Sameer Segal, Principal Research Software Development Engineer

Transcript – Lightning Talk 5: Kahani: Visual Storytelling through Culturally Nuanced Images

Sameer Segal, Principal Research Software Development Engineer, Microsoft Research India 

Sameer Segal discusses Kahani, a research prototype that allows the user to create visually stunning and culturally nuanced images just by describing them in their local languages. 

Microsoft Research Forum, January 30, 2024 

SAMEER SEGAL: Hi, everyone. My name is Sameer Segal. I’m a principal research engineer at the Microsoft Research India lab. I’ve always been passionate about technology and societal impact. I was an entrepreneur for 10 years before I joined MSR (Microsoft Research), and it’s been absolutely wonderful the last couple of years that I’ve been here because I’m pursuing my passion at a whole new level of scale.

I’m also a father to a 6-year-old daughter, and like most parents with kids this age, you spend a lot of time making up stories—sometimes to teach important lessons like how to be kind and sometimes as well as just for fun. In India, we have a great repertoire of folktales, but unfortunately, they’re not visually appealing to the kids of today. With all these recent advancements in generative AI like large language models and diffusion models, wouldn’t it be great if we could create visual stories? That’s what our Project Kahani is trying to do. It’s trying to bring not only visually stunning images but also bring in cultural nuances to it.  

Past work has shown that diffusion models tend to stereotype and fail to understand local words, but they don’t provide ways to overcome these shortcomings without modifying the model or using fine-tuning in significant ways. The other big problem is that to get that perfect image, you need to do a lot of prompting, and sometimes if you use tools like Adobe Photoshop or use fine-tuning, this makes it out of the league of laypeople. And that’s really sad because these models were meant to be a force of democratization.  
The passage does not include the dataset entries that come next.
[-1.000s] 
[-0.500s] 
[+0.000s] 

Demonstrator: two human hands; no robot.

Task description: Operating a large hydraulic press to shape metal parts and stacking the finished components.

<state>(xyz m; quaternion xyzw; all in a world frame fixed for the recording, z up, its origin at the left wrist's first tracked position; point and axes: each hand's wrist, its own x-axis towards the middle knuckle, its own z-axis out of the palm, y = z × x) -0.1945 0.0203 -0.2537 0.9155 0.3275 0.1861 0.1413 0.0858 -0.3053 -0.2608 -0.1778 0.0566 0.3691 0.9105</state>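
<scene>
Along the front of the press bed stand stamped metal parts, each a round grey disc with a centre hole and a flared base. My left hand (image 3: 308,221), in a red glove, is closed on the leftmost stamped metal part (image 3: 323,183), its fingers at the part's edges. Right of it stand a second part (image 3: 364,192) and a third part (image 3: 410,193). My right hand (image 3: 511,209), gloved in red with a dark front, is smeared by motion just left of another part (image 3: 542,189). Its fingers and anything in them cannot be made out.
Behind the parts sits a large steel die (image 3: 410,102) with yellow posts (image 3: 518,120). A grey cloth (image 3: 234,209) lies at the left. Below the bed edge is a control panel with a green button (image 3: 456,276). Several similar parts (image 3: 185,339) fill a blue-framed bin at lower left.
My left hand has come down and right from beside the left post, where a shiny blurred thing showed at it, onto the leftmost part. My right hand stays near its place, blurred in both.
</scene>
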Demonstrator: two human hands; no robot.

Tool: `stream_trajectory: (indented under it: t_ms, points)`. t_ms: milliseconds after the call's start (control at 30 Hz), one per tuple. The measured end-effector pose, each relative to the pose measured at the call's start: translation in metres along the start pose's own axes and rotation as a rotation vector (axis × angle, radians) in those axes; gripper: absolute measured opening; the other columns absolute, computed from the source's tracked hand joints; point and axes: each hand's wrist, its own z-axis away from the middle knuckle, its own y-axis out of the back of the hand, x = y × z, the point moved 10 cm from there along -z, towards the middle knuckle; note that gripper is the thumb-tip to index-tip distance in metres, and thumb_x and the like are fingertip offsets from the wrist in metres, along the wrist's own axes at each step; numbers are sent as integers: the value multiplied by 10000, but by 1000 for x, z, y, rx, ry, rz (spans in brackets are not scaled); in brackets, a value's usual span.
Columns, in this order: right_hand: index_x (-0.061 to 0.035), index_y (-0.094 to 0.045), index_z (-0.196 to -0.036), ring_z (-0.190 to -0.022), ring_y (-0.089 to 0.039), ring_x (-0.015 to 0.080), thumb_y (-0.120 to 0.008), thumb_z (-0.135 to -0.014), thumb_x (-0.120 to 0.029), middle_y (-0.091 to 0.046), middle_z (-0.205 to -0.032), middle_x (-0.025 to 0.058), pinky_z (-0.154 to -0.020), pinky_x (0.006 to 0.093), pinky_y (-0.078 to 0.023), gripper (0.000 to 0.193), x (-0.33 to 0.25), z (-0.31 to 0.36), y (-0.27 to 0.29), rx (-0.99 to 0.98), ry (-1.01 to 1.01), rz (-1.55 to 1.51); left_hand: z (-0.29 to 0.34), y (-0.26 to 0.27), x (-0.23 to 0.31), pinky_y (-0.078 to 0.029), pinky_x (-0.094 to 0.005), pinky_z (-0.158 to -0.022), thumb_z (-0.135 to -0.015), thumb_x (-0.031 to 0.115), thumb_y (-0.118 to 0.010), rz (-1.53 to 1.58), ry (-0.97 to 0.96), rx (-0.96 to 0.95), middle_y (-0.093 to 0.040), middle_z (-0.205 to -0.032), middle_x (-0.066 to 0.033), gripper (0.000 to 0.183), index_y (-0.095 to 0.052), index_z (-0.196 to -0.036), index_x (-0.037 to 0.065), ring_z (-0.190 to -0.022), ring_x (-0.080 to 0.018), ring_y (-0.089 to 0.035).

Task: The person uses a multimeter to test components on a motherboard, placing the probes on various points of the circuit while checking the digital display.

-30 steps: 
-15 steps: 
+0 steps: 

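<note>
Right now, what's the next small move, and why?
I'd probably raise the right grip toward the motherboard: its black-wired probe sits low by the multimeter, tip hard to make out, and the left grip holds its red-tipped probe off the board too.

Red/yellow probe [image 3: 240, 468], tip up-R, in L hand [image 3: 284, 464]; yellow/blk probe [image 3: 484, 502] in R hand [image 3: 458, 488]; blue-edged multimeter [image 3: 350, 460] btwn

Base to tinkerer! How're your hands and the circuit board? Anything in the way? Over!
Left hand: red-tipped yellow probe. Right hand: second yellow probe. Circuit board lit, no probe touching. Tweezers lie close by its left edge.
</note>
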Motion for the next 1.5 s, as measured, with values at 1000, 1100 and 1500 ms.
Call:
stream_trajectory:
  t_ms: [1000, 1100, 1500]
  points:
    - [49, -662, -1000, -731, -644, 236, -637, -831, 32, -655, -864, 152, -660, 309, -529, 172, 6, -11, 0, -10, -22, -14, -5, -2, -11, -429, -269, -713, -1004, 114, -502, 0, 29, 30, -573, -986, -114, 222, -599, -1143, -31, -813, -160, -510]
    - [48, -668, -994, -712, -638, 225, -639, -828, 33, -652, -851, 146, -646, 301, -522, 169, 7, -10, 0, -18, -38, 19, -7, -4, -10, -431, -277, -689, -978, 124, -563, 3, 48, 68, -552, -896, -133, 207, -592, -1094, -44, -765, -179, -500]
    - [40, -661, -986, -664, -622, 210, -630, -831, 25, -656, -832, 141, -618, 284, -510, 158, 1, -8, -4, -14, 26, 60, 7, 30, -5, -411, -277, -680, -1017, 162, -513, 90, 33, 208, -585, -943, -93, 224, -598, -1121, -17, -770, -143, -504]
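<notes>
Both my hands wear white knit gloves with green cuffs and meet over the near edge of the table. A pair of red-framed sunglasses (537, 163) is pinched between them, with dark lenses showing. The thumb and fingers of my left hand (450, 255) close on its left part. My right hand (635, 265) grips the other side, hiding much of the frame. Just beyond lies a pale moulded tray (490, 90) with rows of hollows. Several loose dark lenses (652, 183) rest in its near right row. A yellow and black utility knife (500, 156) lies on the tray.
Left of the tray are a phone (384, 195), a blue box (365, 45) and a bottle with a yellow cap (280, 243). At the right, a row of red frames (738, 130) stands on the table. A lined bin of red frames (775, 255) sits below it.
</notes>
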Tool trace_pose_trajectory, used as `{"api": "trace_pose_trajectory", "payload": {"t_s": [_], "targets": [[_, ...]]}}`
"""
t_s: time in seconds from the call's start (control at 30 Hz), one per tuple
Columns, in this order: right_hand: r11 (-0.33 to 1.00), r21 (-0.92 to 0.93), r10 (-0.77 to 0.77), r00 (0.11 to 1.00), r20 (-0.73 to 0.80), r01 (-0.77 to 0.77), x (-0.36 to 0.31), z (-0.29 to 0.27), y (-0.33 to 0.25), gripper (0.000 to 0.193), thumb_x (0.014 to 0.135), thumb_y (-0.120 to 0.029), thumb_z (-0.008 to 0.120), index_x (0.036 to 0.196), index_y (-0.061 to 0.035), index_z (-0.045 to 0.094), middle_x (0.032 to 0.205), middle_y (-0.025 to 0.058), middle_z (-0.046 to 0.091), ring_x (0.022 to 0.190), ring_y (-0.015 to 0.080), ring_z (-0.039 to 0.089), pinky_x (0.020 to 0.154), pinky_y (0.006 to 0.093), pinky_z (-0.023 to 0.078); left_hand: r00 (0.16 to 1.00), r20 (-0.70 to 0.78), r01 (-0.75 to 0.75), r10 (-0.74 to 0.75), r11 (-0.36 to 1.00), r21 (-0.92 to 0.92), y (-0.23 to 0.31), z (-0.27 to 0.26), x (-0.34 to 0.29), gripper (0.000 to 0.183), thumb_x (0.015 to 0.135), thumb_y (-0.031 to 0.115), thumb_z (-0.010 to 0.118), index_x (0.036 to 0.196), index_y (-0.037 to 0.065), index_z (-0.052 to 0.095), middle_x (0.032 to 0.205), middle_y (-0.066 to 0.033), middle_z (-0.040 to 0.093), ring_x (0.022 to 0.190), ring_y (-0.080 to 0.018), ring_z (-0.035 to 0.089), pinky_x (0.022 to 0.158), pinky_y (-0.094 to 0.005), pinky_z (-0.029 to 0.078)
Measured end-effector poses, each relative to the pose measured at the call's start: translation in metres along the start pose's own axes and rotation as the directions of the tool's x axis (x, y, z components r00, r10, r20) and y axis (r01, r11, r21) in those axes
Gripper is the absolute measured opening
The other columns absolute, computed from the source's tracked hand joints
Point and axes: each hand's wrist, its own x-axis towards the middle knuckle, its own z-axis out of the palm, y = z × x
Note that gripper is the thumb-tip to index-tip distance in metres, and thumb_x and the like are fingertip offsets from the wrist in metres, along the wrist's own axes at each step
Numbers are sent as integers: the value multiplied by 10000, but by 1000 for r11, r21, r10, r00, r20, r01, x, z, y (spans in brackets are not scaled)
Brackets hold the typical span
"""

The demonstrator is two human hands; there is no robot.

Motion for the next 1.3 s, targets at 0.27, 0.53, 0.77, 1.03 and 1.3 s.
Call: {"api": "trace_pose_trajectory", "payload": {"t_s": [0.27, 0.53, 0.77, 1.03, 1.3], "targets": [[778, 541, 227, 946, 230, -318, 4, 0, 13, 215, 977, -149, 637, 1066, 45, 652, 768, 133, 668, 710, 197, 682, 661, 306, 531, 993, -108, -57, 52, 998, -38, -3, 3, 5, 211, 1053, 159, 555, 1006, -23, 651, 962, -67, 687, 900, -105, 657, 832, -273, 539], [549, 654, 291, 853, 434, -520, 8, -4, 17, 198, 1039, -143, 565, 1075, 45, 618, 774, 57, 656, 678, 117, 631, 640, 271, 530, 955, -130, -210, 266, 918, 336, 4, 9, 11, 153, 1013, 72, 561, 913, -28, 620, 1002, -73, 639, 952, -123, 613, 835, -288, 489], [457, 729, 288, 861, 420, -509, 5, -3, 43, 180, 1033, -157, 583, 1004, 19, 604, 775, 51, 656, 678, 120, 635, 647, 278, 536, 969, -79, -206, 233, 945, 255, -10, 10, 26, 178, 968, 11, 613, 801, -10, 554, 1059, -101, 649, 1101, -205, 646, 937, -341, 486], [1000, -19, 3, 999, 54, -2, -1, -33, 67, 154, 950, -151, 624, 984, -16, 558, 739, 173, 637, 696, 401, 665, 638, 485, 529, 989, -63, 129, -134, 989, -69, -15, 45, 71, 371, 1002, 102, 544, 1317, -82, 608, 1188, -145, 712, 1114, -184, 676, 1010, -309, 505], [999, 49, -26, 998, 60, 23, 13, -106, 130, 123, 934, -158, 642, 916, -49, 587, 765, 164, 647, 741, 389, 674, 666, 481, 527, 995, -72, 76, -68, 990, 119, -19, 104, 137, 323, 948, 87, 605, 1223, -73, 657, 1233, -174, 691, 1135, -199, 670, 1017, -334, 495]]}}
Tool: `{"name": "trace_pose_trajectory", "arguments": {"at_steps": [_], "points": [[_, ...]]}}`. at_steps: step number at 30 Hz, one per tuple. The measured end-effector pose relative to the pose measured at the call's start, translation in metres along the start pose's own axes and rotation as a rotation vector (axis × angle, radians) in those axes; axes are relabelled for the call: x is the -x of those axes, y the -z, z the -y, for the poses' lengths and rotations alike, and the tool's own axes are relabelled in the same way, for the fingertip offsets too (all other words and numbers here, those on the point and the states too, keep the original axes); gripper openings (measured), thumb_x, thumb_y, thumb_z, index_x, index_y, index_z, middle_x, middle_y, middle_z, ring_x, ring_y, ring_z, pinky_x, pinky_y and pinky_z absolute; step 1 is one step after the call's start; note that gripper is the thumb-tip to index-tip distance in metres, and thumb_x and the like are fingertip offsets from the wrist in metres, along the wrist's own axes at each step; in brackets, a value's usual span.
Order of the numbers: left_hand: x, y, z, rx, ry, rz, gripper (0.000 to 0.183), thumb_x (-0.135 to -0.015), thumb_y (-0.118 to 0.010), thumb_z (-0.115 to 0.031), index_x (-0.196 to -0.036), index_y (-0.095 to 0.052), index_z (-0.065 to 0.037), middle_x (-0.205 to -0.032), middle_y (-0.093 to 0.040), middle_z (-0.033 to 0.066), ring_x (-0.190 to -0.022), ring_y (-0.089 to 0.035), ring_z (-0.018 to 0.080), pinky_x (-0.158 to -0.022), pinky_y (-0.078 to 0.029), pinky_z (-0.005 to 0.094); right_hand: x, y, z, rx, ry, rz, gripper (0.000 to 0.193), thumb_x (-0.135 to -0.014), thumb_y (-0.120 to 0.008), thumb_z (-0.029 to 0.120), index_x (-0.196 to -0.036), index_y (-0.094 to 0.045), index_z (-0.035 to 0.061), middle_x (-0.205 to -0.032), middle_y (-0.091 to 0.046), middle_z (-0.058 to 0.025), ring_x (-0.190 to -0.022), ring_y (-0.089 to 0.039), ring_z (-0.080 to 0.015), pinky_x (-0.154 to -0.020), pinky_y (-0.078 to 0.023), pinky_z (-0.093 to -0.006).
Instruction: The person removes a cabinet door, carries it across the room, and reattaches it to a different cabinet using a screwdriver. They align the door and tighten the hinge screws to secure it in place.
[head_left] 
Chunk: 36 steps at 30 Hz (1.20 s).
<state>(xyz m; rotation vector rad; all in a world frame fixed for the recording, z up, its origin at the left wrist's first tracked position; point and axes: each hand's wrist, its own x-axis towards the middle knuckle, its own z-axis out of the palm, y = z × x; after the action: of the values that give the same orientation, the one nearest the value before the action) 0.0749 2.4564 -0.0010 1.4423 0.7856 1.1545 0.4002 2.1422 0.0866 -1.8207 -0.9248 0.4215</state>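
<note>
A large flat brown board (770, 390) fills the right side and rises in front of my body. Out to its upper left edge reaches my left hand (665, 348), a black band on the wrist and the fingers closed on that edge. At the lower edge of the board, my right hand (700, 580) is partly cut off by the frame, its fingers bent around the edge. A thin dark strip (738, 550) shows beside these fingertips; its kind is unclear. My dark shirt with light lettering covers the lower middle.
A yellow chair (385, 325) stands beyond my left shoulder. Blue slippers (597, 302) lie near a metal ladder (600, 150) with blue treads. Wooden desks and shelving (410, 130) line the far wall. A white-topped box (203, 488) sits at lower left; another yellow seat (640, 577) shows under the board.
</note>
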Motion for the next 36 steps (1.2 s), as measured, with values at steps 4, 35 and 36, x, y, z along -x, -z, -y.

Our project started off at an internal hackathon a few months ago and has now evolved into a research project. Let me show you what we have built.  

I’m going to paste a prompt inspired by a story that my daughter and I recently read. It’s about Geetha, a girl who lives near a forest near BR Hills. And it’s about her unexpected friendship with a butterfly and a firefly. And we want to emphasize about how important it is to be kind to your friends. So the system takes this instruction, and it tries to pick up the cultural nuances from this and generate a story. And then from there, it creates characters and scenes. And here is, you know, an example of what is done, right, so about Geetha, who meets a butterfly that’s stuck in a cobweb. If I’d like to add more to the story, I can make changes and just add new instructions. But if I’d like to add specific instructions, let’s say, on this particular slide … you know, in villages in India, we have something called as a Nazar Battu, which wards of evil. So what I can do is I can pull up the scene and just make a little hole here to place the object that I want, and I am going to give the system a reference image. I am going to tell it that this is a Nazar Battu. And let’s see what it does with this. [PAUSE] There you have it. It was pretty easy to get a word that the model doesn’t really understand right where we wanted in the context of our story.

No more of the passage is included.